*What you need to do*.
Go through the lines below and copy each one that holds the string "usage".

******

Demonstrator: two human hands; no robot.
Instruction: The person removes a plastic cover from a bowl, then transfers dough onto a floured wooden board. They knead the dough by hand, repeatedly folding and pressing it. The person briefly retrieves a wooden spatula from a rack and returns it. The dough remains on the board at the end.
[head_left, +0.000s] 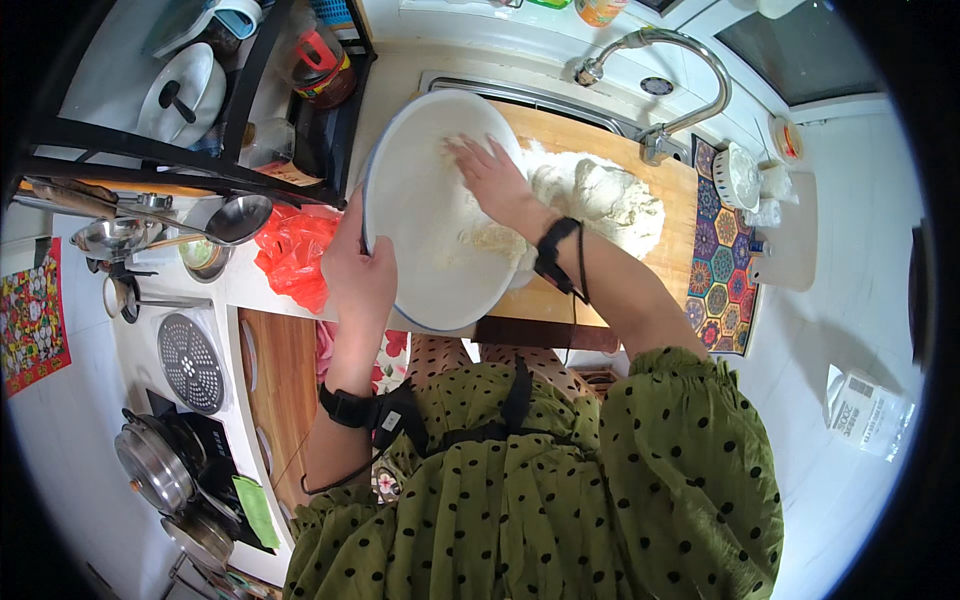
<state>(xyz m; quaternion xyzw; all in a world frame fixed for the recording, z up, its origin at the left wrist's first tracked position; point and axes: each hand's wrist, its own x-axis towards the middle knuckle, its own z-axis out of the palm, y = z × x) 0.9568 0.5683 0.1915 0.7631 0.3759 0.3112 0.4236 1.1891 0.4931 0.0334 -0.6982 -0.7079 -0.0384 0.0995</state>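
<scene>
A large white basin (427, 255) with a blue rim is tilted over a wooden board (675, 199). My left hand (358, 274) grips its left rim, thumb on the near side. Inside, my right hand (491, 176) lies against the wall with its fingers spread, holding nothing that shows. Some floury residue (491, 238) clings to the basin below that hand. On the board, right of the basin, lies a heap of white flour and crumbly dough (604, 195); the basin hides its left part.
The board lies over a sink (517, 96) with a curved metal faucet (720, 71) behind. A red plastic bag (296, 255) and a black metal rack (142, 139) stand left. A patterned mat (724, 262) and a white bowl (739, 176) are right; steel pots (154, 465) sit lower left.
</scene>
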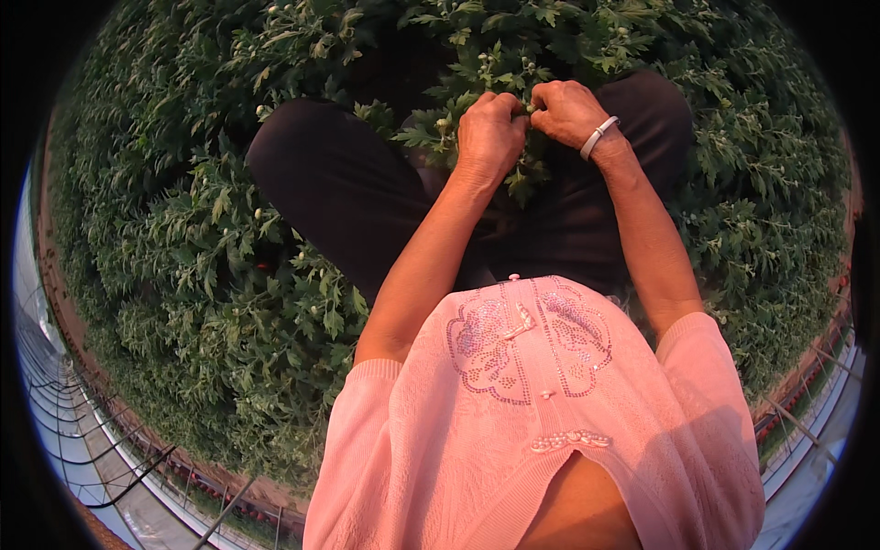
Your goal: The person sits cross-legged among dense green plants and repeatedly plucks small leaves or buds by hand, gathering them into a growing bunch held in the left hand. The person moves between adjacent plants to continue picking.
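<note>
My left hand and my right hand meet fingertip to fingertip over a leafy chrysanthemum shoot that rises between my knees. The curled fingers of both hands pinch it near its top; the exact spot is partly covered by the fingers. Small pale buds stand on stems just beyond my knuckles. To the left of my left hand, a larger whitish-green bud sits among lobed leaves. A white band circles my right wrist.
Dense chrysanthemum plants surround me on every side. My bent knees in dark trousers spread to either side of the hands. At the picture's rim are a bare soil strip and a greenhouse frame with metal poles.
</note>
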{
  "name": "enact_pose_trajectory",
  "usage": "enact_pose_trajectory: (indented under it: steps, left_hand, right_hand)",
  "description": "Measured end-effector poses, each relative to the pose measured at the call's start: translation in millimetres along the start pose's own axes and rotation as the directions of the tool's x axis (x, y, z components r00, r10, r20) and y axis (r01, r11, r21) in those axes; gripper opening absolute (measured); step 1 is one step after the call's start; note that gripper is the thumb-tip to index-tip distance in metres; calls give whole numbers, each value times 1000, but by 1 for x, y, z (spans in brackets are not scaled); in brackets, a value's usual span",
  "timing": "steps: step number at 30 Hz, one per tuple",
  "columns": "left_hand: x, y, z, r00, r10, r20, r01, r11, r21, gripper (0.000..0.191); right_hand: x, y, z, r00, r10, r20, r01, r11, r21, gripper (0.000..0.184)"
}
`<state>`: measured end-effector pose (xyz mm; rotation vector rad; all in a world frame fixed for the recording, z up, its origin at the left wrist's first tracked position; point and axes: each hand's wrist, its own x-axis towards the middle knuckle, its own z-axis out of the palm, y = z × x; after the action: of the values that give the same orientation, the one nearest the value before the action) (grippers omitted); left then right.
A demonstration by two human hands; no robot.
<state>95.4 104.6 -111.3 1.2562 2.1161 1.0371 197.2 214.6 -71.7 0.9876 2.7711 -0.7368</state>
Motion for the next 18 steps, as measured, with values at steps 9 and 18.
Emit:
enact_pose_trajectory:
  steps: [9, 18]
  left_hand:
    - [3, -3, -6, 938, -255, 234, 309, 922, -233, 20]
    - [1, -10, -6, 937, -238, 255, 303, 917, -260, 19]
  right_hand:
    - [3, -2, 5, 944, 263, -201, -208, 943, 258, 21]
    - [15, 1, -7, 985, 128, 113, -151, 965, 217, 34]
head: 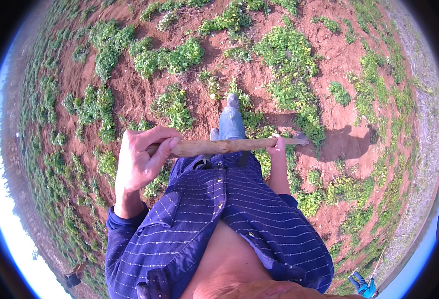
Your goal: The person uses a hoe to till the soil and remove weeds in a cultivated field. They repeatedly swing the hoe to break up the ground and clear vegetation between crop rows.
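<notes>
A long wooden handle (pixel 219 147) lies crosswise before my waist. My left hand (pixel 144 159) is closed around its thick end at the left. Farther along, near the other end, my right hand (pixel 276 145) grips the same handle. Beyond that hand, a greyish blade-like head (pixel 301 138) shows at the tool's far end, over the soil and plants; its exact shape is hard to make out. Both hands are bare, and blue striped sleeves reach down to the forearms.
Low green leafy plants (pixel 286 52) grow in rows on reddish soil (pixel 339 63). My shoe (pixel 233 100) stands among them. A dry grass strip (pixel 425 97) borders the right side. Another person in blue (pixel 365 287) is at the lower right, and a dark figure (pixel 73 278) is at the lower left.
</notes>
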A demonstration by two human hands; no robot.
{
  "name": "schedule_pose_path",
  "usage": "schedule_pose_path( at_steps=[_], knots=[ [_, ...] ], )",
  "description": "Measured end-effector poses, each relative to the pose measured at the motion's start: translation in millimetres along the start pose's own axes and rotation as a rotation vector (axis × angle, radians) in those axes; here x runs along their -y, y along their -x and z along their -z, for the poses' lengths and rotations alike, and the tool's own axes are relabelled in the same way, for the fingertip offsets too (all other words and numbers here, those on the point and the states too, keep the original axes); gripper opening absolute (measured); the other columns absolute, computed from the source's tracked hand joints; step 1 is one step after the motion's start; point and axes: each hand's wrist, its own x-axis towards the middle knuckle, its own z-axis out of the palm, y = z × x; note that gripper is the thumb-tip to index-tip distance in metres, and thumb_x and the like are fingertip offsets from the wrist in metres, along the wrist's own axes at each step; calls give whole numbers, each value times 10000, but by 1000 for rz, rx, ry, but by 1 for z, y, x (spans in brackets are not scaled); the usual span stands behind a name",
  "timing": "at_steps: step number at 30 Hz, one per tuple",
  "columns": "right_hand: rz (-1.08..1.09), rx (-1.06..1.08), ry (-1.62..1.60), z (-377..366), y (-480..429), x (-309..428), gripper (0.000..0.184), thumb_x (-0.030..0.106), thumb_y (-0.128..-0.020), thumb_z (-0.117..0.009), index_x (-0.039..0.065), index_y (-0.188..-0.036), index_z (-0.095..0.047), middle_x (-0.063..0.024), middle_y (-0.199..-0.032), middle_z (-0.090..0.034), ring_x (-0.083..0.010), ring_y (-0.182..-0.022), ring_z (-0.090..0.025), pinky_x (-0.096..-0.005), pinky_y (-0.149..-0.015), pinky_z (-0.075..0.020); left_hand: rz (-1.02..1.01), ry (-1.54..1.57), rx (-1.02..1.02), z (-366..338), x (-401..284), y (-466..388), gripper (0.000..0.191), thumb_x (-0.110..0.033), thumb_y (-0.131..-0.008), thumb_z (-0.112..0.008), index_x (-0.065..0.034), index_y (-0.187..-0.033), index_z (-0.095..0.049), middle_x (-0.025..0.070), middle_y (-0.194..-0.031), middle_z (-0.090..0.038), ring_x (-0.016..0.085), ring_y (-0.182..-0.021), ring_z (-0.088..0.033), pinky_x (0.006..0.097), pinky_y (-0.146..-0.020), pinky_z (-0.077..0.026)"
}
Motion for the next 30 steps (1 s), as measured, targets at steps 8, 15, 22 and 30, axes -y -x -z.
schedule_pose_path(
  at_steps=[8, 15, 22, 30],
  knots=[
    [-41, -36, 11, -28, -76, 33, 129, 156, -891, -615, 150, -782, -545, 24, -664, -578, -176, -615, -613, -365, -631, -559, -57, -11, -104, 20, 28, -131, 150, -123, -945, -669, 2, -992, -737, 112, -747, -741, 158, -661, -726, 269, -583, -528],
    [-22, -226, -84, -58, -187, 100, 133, 169, -894, -604, 154, -772, -553, -3, -685, -613, -204, -627, -638, -336, -558, -549, -113, -15, -99, 22, 45, -319, 178, -144, -936, -670, -5, -1024, -737, 123, -750, -728, 205, -641, -716, 305, -587, -528],
    [-179, -229, 104, -117, -281, 135, 110, 166, -902, -610, 73, -912, -552, -67, -836, -635, -227, -693, -657, -373, -588, -576, 52, -208, -79, 44, 106, -495, 272, -216, -961, -626, 8, -1070, -737, 150, -812, -733, 202, -697, -712, 342, -664, -548],
    [-253, -397, 232, -187, -303, 157, 180, 151, -901, -623, 28, -1007, -544, -98, -918, -631, -245, -725, -661, -392, -609, -588, 476, -306, -212, 85, 241, -512, 337, -327, -931, -604, -54, -1041, -767, 150, -798, -732, 267, -721, -711, 397, -704, -547]
  ],
)
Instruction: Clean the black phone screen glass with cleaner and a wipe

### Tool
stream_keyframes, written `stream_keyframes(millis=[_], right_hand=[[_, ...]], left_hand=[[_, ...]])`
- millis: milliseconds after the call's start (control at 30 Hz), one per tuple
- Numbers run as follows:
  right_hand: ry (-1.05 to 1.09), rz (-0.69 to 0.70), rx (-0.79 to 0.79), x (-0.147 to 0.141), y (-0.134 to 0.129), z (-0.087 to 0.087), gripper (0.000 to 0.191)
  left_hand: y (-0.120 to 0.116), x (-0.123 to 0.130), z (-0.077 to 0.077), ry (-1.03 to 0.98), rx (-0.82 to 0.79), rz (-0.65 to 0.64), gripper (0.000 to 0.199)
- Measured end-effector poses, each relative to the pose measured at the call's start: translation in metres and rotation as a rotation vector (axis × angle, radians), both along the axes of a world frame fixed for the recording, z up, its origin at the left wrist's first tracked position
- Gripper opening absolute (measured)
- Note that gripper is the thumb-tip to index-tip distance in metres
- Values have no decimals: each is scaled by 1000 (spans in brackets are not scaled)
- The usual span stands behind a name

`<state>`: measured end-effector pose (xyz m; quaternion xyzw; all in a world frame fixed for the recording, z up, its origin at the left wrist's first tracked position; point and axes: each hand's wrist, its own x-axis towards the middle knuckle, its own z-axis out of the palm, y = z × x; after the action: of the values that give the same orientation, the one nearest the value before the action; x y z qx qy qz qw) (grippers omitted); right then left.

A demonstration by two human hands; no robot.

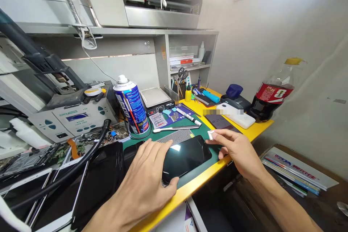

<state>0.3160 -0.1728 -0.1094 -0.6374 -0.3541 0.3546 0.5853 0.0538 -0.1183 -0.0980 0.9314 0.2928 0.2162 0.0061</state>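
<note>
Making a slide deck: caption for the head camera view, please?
Left hand steadying a black phone on a green mat; right hand pinching something small and white.

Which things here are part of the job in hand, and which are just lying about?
In the job, it seems:
black phone, beside the left hand
small white piece, pinched in the right hand
green mat, under the phone

Probably just lying about:
cola bottle
blue spray can
yellow bottle
</note>
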Motion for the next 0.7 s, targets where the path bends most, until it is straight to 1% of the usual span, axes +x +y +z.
stream_keyframes(millis=[67, 133, 200, 300, 400, 500, 600, 700], right_hand=[[126, -74, 110, -1, 6, 0, 32], [262, -105, 217, -3, 13, 3, 31], [399, -77, 304, -7, 22, 8, 29], [574, -2, 393, -17, 33, 21, 25], [699, 53, 437, -30, 41, 37, 16], [779, 87, 465, -43, 48, 53, 12], [819, 111, 491, -53, 54, 65, 13], [839, 153, 487, -57, 60, 73, 17]], left_hand=[[-1, -1, 1, -51, 94, -13, 64], [-2, -1, 2, -109, 155, -12, 66], [-3, 0, 3, -185, 196, -2, 69], [-6, 1, 4, -295, 217, 24, 71], [-9, 4, 5, -367, 223, 50, 73], [-13, 5, 4, -414, 235, 64, 75], [-15, 7, 4, -442, 257, 86, 77], [-15, 9, 6, -446, 290, 114, 76]])
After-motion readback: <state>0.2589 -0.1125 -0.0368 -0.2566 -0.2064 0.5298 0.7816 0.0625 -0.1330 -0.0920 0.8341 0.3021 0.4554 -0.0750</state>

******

*Answer below*.
  "usage": "enact_pose_trajectory: (indented under it: steps, left_hand, right_hand)",
  "usage": "schedule_pose_path( at_steps=[_], knots=[ [_, ...] ], )",

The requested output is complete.